The Reel: “Manifest” is worth the suspense
What you need to know:
- It starts with passengers aboard Montego Air flight 828 that takes off from Jamaica destined to John F. Kennedy International Airport in New York, USA.
- A flight that is supposed to take a few hours takes five years to land.
- And that is just the beginning of the suspenseful moments in the series currently airing on Netflix and ranked top 10 in Kenya.
I am a sucker for mystery films. And that is what made me stay awake to watch the series Manifest. It starts with passengers aboard Montego Air flight 828 that takes off from Jamaica destined to John F. Kennedy International Airport in New York, USA.
A flight that is supposed to take a few hours takes five years to land.
And that is just the beginning of the suspenseful moments in the series currently airing on Netflix and ranked top 10 in Kenya.
While watching the pilot episode, I instantly became glued as it went on.
The show immediately conjured memories of the 4400 series where a group of 4400 marginalised people who mysteriously went missing and presumed dead for years reappear en masse, not having aged at all and all have subtle supernatural powers.
Not aged one bit
So is the case with Manifest; all the 191 passengers haven’t aged one bit five years later and can hear and see things before they happen-what they refer to as ‘callings’.
No one understands what happened to them and why they are getting the so-called ‘callings’ as they race to understand what caused the phenomenon.
The entry point here is detective Michaela (Melissa Roxburgh), one of the 191 passengers who is processing some tedious personal trauma after landing.
Michaela, her brother Ben (Josh Dallas) and her younger nephew Cal (Jack Messina), who has cancer, had agreed to be bumped from their original flight and ended up on flight 828.
Her parents, sister in law and niece, all of whom were together in Jamaica for the vacation, took the earlier flight.
Post-flight, Michaela finds out her fiancée detective Jared Vasquez married her best friend. We all thought you were dead; it has been five years now. Life had to move on.
She also learns that her mother is already dead. Meanwhile, Cal’s twin sister (Luna Blaise) is a teenager while he is still a little child.
At this juncture, the supernatural stuff kicks in. Michaela starts hearing a persistent voice urging her to do things.
They hear voices
She is in a bus, hears a voice and insists the driver slow down, and that saves a child who was about to be run over while crossing the road. Michaela also rescues girls locked up in some garage by following the voice callings.
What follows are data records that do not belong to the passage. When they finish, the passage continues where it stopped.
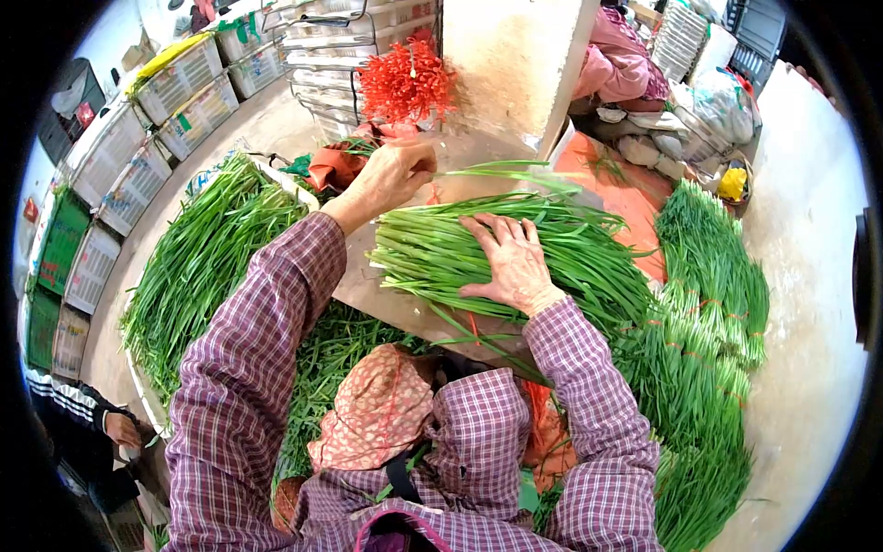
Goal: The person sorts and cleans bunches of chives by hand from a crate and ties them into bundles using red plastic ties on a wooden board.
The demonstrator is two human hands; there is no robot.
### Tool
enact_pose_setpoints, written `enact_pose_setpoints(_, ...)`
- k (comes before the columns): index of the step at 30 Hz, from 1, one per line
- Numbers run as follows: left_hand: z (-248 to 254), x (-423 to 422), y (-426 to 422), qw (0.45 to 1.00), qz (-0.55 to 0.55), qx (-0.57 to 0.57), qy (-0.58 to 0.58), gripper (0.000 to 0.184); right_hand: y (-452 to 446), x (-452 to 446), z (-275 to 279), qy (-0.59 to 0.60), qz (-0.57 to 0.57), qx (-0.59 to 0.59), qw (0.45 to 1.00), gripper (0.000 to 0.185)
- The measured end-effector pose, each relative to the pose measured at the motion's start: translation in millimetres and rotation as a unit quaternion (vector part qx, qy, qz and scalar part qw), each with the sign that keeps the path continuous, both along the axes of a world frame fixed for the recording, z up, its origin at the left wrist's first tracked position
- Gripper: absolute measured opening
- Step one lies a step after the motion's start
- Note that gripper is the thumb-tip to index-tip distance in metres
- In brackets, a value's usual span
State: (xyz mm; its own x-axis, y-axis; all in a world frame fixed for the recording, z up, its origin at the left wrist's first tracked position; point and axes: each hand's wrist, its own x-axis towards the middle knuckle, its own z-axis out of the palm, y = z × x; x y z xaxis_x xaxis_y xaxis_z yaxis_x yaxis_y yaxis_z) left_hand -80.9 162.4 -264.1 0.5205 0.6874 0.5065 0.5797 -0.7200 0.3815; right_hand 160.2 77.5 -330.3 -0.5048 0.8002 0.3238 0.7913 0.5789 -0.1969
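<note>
- The grey tabletop (405, 308) is in the middle.
- A big pile of green bunches (685, 396), some with red bands, is on the right.
- A heap of long green leaves (207, 262) is on the left.
- One loose green bunch (414, 253) lies on the tabletop.
- A bright red bundle (405, 81) is past the tabletop.
- The right hand (513, 262) is spread wide on the loose green bunch.
- The left hand (388, 179) has bent fingers. I can't tell if it pinches the thin leaves (515, 172) beside it.
</note>
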Motion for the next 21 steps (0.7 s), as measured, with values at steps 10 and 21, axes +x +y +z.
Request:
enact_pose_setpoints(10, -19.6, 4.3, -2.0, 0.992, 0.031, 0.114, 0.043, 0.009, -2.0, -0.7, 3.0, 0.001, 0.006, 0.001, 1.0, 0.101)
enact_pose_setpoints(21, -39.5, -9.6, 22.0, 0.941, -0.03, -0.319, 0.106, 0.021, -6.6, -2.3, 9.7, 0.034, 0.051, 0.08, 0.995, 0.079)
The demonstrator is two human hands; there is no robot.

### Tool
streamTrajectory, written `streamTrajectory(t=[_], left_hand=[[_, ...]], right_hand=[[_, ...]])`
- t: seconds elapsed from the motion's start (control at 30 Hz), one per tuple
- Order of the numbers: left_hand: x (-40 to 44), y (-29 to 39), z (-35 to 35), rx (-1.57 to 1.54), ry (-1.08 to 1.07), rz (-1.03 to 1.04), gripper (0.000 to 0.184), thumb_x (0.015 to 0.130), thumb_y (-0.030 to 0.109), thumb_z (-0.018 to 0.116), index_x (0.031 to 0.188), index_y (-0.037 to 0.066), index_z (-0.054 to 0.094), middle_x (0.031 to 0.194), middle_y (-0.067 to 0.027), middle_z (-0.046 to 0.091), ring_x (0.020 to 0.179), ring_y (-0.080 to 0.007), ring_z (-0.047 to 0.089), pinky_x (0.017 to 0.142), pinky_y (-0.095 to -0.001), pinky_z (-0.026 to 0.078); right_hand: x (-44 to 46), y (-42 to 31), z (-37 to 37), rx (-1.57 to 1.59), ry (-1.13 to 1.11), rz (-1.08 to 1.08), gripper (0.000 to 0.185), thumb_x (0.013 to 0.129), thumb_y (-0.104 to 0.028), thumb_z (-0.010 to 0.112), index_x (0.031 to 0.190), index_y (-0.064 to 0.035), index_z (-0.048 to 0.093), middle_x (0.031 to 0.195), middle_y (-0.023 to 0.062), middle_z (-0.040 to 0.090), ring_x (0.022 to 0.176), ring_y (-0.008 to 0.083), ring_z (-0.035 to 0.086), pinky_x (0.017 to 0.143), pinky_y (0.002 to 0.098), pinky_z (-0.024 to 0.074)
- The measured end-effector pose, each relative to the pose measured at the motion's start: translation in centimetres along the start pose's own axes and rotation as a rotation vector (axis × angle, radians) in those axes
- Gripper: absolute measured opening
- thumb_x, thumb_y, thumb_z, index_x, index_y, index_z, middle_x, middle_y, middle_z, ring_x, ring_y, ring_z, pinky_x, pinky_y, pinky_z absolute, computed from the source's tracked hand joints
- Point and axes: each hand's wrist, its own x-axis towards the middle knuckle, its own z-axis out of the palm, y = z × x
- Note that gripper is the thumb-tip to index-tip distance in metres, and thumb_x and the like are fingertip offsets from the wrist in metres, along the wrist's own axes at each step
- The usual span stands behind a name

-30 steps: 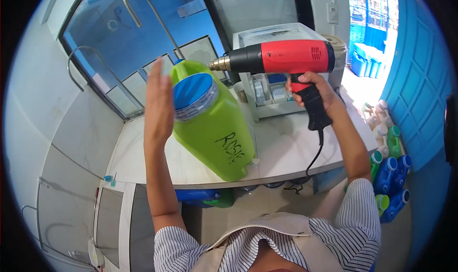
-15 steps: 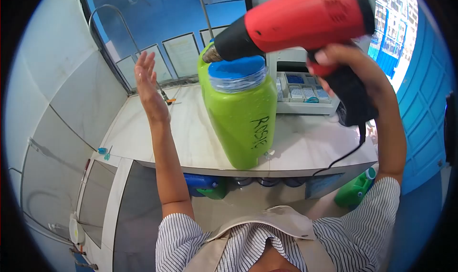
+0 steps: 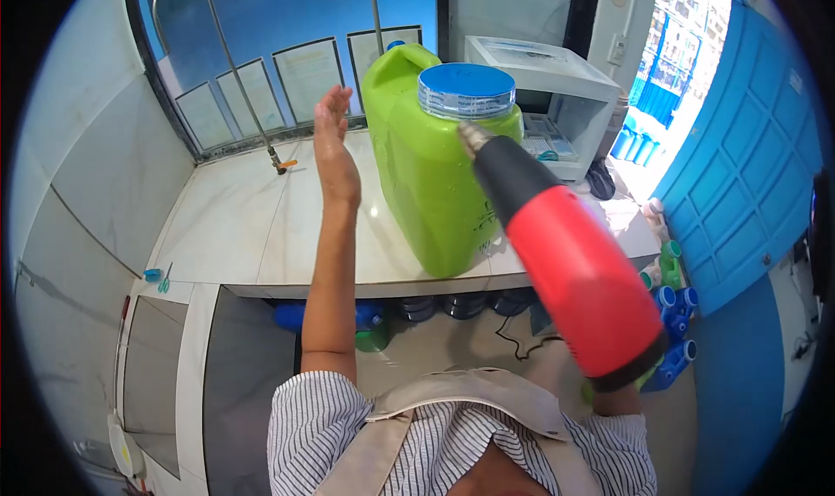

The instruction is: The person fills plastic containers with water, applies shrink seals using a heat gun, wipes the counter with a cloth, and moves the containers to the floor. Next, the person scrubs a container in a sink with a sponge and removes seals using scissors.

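A lime-green jerrycan (image 3: 426, 183) stands upright on the counter, with a blue cap (image 3: 467, 80) on its wide mouth. A clear printed shrink band (image 3: 465, 106) wraps the cap's side. My right hand (image 3: 552, 365) grips a red and black heat gun (image 3: 587, 265); the gun's body hides most of that hand. The metal nozzle (image 3: 472, 137) points up at the jerrycan just below the band. To the jerrycan's left, my left hand (image 3: 335, 152) is raised, fingers stretched out, apart from it and holding nothing.
The white tiled counter (image 3: 296, 226) has a tall metal tap (image 3: 274, 157) at its back left. A white cabinet (image 3: 557, 96) stands behind the jerrycan. Small scissors (image 3: 165, 278) lie at the left edge. Several blue jugs (image 3: 674, 357) sit on the floor at right, near a blue door (image 3: 739, 165).
The heat gun has swung from above and behind the cap down to the jerrycan's front right. My left hand has moved right, closer to the jerrycan. The view has shifted slightly.
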Motion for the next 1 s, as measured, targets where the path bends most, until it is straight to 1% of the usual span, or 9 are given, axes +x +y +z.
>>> streamTrajectory(t=[0.3, 0.43, 0.47, 0.53, 0.6, 0.63, 0.7, 0.8, 1.0], left_hand=[[-3.7, -2.1, 2.9, -0.082, -0.22, -0.072, 0.07, 0.095, 0.049, 0.014, 0.137, -0.005, 0.027, 0.14, -0.019, 0.034, 0.134, -0.0266, 0.025, 0.11, -0.0383, 0.012], [-3.6, -0.6, 6.9, 0.367, -0.241, 0.076, 0.067, 0.097, 0.044, 0.016, 0.137, -0.009, 0.021, 0.143, -0.0246, 0.023, 0.135, -0.0347, 0.017, 0.11, -0.0446, 0.005], [-3.5, -0.7, 7.8, 0.477, -0.251, 0.117, 0.066, 0.097, 0.043, 0.017, 0.137, -0.01, 0.02, 0.144, -0.026, 0.02, 0.136, -0.0367, 0.015, 0.11, -0.0462, 0.003], [-2.3, -1.2, 9.1, 0.542, -0.233, 0.15, 0.073, 0.094, 0.051, 0.023, 0.138, -0.007, 0.02, 0.144, -0.0264, 0.019, 0.135, -0.0392, 0.014, 0.109, -0.0496, 0.007], [-0.1, -0.4, 10.0, 0.743, -0.07, 0.463, 0.084, 0.085, 0.067, 0.032, 0.14, 0.005, 0.026, 0.144, -0.026, 0.021, 0.133, -0.0413, 0.02, 0.107, -0.0506, 0.017], [1.5, 0.5, 10.4, 0.737, -0.086, 0.473, 0.084, 0.085, 0.067, 0.032, 0.14, 0.005, 0.026, 0.144, -0.026, 0.021, 0.133, -0.0413, 0.02, 0.107, -0.0506, 0.017], [4.7, 2.6, 11.0, 1.129, -0.664, 0.221, 0.078, 0.08, 0.067, 0.041, 0.139, 0.016, 0.035, 0.143, -0.0222, 0.026, 0.132, -0.0383, 0.026, 0.105, -0.0453, 0.026], [6.8, 3.5, 12.4, 1.097, -0.992, 0.007, 0.075, 0.075, 0.065, 0.048, 0.135, 0.021, 0.041, 0.142, -0.0217, 0.028, 0.13, -0.0392, 0.028, 0.104, -0.0444, 0.028], [6.9, 2.8, 12.1, 1.047, -0.948, 0.07, 0.075, 0.07, 0.064, 0.054, 0.133, 0.023, 0.045, 0.138, -0.0236, 0.035, 0.123, -0.0409, 0.037, 0.102, -0.0435, 0.032]], right_hand=[[0.5, 0.8, 1.1, -0.005, 0.126, -0.052, 0.033, 0.081, -0.025, 0.059, 0.099, 0.0013, 0.054, 0.082, 0.0082, 0.055, 0.065, 0.0136, 0.054, 0.058, 0.0258, 0.0421], [5.2, 2.6, -6.1, 0.046, 0.278, 0.093, 0.032, 0.083, -0.027, 0.057, 0.098, 0.0006, 0.054, 0.082, 0.0073, 0.055, 0.066, 0.0131, 0.053, 0.059, 0.0254, 0.0407], [6.9, 3.9, -8.8, 0.064, 0.262, 0.222, 0.021, 0.082, -0.022, 0.063, 0.089, -0.0029, 0.06, 0.073, 0.0013, 0.056, 0.069, 0.0109, 0.053, 0.063, 0.0264, 0.0432], [12.4, 7.6, -12.8, -0.234, 0.135, 0.2, 0.023, 0.084, -0.025, 0.063, 0.08, -0.0028, 0.059, 0.068, 0.0014, 0.056, 0.065, 0.0114, 0.051, 0.061, 0.0268, 0.0428], [18.6, 9.1, -14.0, -0.529, 0.18, 0.23, 0.035, 0.08, -0.029, 0.066, 0.099, -0.0003, 0.061, 0.083, 0.006, 0.062, 0.073, 0.0141, 0.056, 0.072, 0.0308, 0.0464], [21.8, 11.9, -14.8, -0.635, 0.183, 0.01, 0.041, 0.078, -0.03, 0.068, 0.105, 0.0001, 0.06, 0.09, 0.0083, 0.064, 0.077, 0.0159, 0.058, 0.076, 0.0325, 0.047], [28.3, 15.0, -15.2, -0.854, 0.01, -0.096, 0.042, 0.071, -0.028, 0.069, 0.106, -0.0062, 0.06, 0.091, 0.0148, 0.066, 0.082, 0.0298, 0.063, 0.076, 0.0383, 0.0491], [36.4, 19.6, -13.9, -1.136, -0.239, -0.013, 0.033, 0.066, -0.022, 0.064, 0.096, -0.0077, 0.063, 0.086, 0.0163, 0.066, 0.082, 0.0359, 0.062, 0.074, 0.0412, 0.051], [43.0, 28.2, -10.3, -1.282, -0.345, 0.065, 0.023, 0.066, -0.017, 0.062, 0.086, -0.0086, 0.068, 0.088, 0.0143, 0.067, 0.083, 0.0316, 0.064, 0.071, 0.0406, 0.0517]])
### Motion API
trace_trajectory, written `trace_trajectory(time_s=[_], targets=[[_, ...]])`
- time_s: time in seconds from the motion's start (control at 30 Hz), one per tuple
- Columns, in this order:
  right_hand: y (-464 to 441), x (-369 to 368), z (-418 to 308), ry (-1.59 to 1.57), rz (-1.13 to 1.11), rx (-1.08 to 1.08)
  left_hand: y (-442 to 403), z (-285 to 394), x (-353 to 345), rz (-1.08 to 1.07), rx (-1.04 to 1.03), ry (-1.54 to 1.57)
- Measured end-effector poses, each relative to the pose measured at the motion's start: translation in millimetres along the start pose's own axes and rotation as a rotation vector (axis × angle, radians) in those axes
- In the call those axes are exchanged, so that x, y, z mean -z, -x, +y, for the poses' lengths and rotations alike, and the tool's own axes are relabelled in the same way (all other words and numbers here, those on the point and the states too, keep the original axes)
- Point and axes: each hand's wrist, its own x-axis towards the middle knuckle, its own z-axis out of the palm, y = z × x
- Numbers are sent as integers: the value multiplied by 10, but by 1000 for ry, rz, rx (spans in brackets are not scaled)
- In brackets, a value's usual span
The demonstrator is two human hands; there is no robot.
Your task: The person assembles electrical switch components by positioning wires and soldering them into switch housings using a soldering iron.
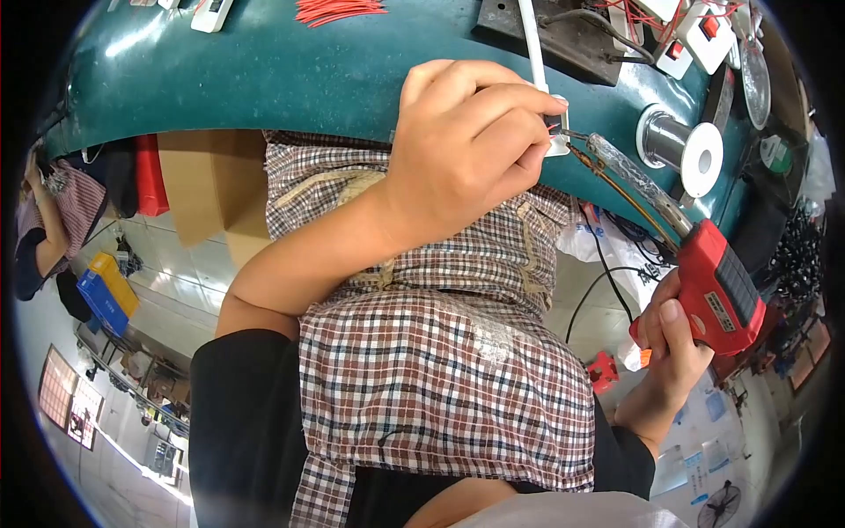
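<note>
My right hand (673, 339) is wrapped round the handle of a red soldering gun (722, 290). The gun's long metal barrel (638, 180) points up and left, its tip close to the fingertips of my left hand (475, 141). Those fingertips are pinched at a small white part (559, 148) with a dark piece on it, at the table's front edge. A white cable (533, 44) runs up from there. What exactly the left fingers grip is partly hidden by them.
On the green table (220, 79) lie red wires (339, 10), a solder spool (678, 148), a dark metal block (572, 40) and white switch pieces (704, 35). Black cables (607, 282) hang below the edge. Another person (57, 220) is at the far left.
</note>
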Motion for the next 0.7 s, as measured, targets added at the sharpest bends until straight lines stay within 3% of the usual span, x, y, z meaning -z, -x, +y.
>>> trace_trajectory(time_s=[0.2, 0.27, 0.37, 0.7], targets=[[7, -69, -40, 38, 4, 16, 24, -16, -20, 19, -23, 0], [-11, -192, -67, 87, 72, 130, 24, -17, -23, 21, -22, 1], [5, -20, -43, 36, -26, 59, 23, -14, -17, 18, -24, -3], [23, -45, -84, 64, -6, 18, 52, -29, -19, 7, -41, -3]])
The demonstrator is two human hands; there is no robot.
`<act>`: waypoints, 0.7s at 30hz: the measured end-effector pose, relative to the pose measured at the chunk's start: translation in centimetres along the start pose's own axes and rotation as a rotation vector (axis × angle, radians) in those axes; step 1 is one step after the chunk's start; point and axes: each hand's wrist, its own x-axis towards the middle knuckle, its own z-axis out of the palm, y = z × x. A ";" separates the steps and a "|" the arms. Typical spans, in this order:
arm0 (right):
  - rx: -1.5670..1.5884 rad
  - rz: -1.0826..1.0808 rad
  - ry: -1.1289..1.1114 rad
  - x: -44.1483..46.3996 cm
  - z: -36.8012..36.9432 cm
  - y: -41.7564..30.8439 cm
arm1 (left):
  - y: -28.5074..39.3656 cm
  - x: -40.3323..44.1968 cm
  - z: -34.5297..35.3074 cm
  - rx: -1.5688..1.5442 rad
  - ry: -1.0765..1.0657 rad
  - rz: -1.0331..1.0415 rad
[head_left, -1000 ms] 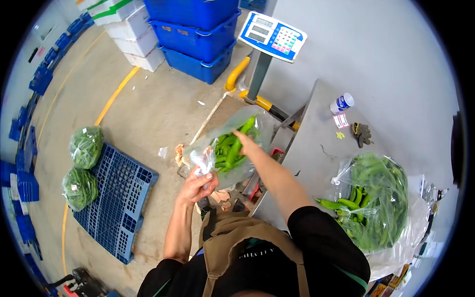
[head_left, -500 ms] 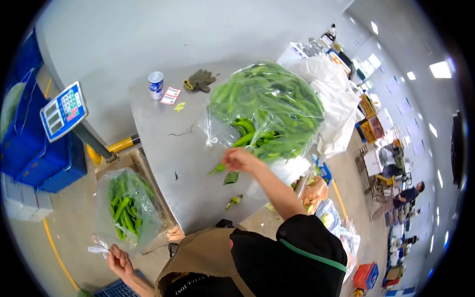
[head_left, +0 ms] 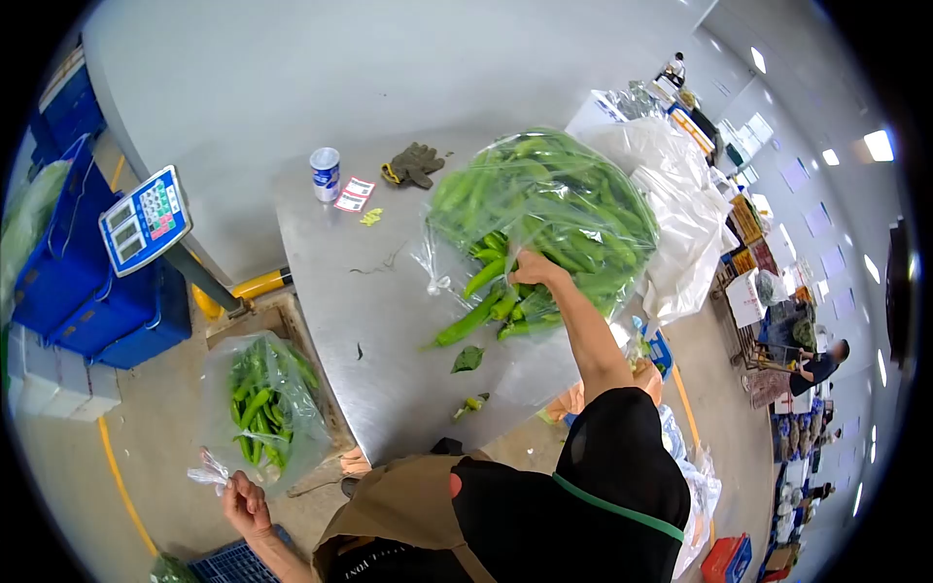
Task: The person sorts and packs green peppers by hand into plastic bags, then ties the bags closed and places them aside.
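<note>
Reaching right hand (head_left: pixel 533 270) farther, among green peppers (head_left: pixel 485 279) at opening of large clear bag (head_left: pixel 573 194), steel table (head_left: pixel 389 335), grip unclear; keeping left hand (head_left: pixel 245 507) clamped on smaller bag (head_left: pixel 260 410), over platform scale (head_left: pixel 274 318)

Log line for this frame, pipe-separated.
left hand: holds neck of small bag | right hand: at large bag, by peppers | glove: on table

Smooth, greyish metal under you on the table (head_left: pixel 326 291); glossy skins on your peppers (head_left: pixel 474 319); clear, shiny, crinkled plastic for the big bag (head_left: pixel 573 199); matt cloth apron (head_left: pixel 398 500); rough fabric glove (head_left: pixel 413 165); smooth plastic crates (head_left: pixel 73 262).
</note>
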 end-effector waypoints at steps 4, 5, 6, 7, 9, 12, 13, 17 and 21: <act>-0.244 0.266 0.065 2.1 0.0 -4.0 | -0.9 -0.2 -1.0 -0.071 -0.017 0.006; -0.307 0.335 0.062 2.5 0.0 -4.6 | -1.2 0.2 -1.8 -0.079 -0.029 -0.003; -0.273 0.279 0.113 2.6 0.5 -4.6 | -1.3 0.3 -2.5 -0.086 -0.045 -0.012; -0.240 0.225 0.163 2.5 1.2 -4.2 | -1.3 0.1 -2.2 -0.075 -0.028 -0.012; -0.219 0.215 0.177 2.3 1.9 -4.8 | -1.3 0.1 -0.3 -0.056 0.001 -0.009; -0.304 0.269 0.044 2.3 2.8 -5.7 | -1.6 0.2 -0.4 -0.069 -0.019 0.008; -0.372 0.254 0.053 2.4 2.4 -6.4 | -1.8 0.3 -0.7 -0.070 -0.026 0.010; -0.327 0.201 -0.176 7.1 2.5 -6.1 | -1.9 1.0 -1.1 -0.091 -0.017 -0.042; -0.240 0.215 -0.088 7.5 3.6 -7.1 | -1.7 0.7 -1.1 -0.091 -0.012 -0.011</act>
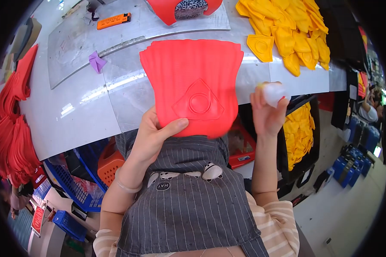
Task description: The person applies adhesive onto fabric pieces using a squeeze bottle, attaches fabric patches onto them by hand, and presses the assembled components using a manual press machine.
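Note:
A red moulded piece with a raised emblem and a ring near its lower end is held up in front of the apron. My left hand grips its lower left edge, thumb on the front face. To the right of the piece, my right hand is raised, its fingers closed round a small whitish translucent object, which is blurred. Above and right, yellow moulded pieces lie heaped on the metal table, with a single yellow piece at the heap's left edge.
Red pieces hang in stacks over the table's left edge. An orange box cutter, a purple scrap and a red curved object lie on the table. Below are a bin of yellow pieces and a blue crate.

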`<state>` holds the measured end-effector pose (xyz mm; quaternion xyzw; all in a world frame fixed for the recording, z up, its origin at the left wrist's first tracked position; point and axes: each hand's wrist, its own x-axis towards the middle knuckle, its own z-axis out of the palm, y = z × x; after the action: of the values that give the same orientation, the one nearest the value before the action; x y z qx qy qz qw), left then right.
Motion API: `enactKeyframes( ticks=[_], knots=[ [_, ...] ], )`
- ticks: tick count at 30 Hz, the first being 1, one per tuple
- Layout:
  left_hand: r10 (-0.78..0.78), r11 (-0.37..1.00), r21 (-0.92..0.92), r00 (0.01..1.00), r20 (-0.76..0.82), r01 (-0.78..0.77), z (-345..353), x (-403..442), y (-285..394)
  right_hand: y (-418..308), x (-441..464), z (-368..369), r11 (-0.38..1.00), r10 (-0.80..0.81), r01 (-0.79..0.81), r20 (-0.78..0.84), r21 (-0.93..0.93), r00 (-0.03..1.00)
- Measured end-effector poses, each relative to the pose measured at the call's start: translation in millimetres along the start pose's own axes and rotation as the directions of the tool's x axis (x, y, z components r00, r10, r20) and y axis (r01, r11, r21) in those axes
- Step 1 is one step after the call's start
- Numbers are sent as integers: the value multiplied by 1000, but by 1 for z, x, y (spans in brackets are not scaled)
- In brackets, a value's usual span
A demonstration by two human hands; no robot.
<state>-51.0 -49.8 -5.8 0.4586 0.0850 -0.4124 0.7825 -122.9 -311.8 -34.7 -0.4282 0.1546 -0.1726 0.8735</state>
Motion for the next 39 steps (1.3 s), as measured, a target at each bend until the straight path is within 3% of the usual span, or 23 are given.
enactKeyframes(
  ticks=[2,6,9,19,25,28,31,33,36,39],
  knots=[
    [29,996,81,1000,7,-29,0,2,-3,0,-6,17,989,26,-22,29,-144,999],
    [105,989,101,994,12,-105,6,0,-6,-7,-17,28,846,-61,105,100,-522,993],
    [100,990,94,995,19,-101,5,0,-5,-7,-22,28,761,-167,233,165,-605,972],
    [79,993,86,997,5,-79,5,0,-4,-14,-19,33,665,-183,380,354,-643,917],
    [93,991,94,996,9,-94,6,0,-4,-9,-15,16,765,-98,208,209,-609,973],
    [73,992,104,997,4,-73,7,0,-4,-15,-7,1,862,113,-8,176,-507,978],
    [69,993,95,998,-5,-68,10,-1,-1,-31,2,-5,886,191,-63,236,-460,953],
    [71,991,117,997,-18,-68,10,-1,0,-44,6,-24,880,163,-35,232,-473,959],
    [69,989,136,997,-20,-66,12,0,0,-70,9,-48,805,-37,28,-4,-593,999],
    [45,989,143,999,-14,-43,12,-2,2,-86,27,-67,725,-378,185,-159,-663,912]
  ],
)
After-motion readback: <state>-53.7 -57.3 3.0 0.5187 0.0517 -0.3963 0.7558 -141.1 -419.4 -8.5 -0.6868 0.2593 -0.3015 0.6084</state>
And hey, a cancer doctor on the flight to Saanvi is tirelessly working on research to manipulate her DNA and stop the callings so that she can eventually save the rest of the passengers and resort back to living their normal lives life they once had.
But things aren’t working out well as some rogue government officials have taken note of these mysterious groups of people able to see the future and are now working on secretive and dangerous research to see how they could tap and manipulate their callings for their gain.
Manifest has its fair share of plot holes, unnecessarily dragging episodes and fillers. For some reason, it’s pretty entertaining, and the fact that many choose to watch it, even when other interesting choices are available out there, speaks lengths in its favour.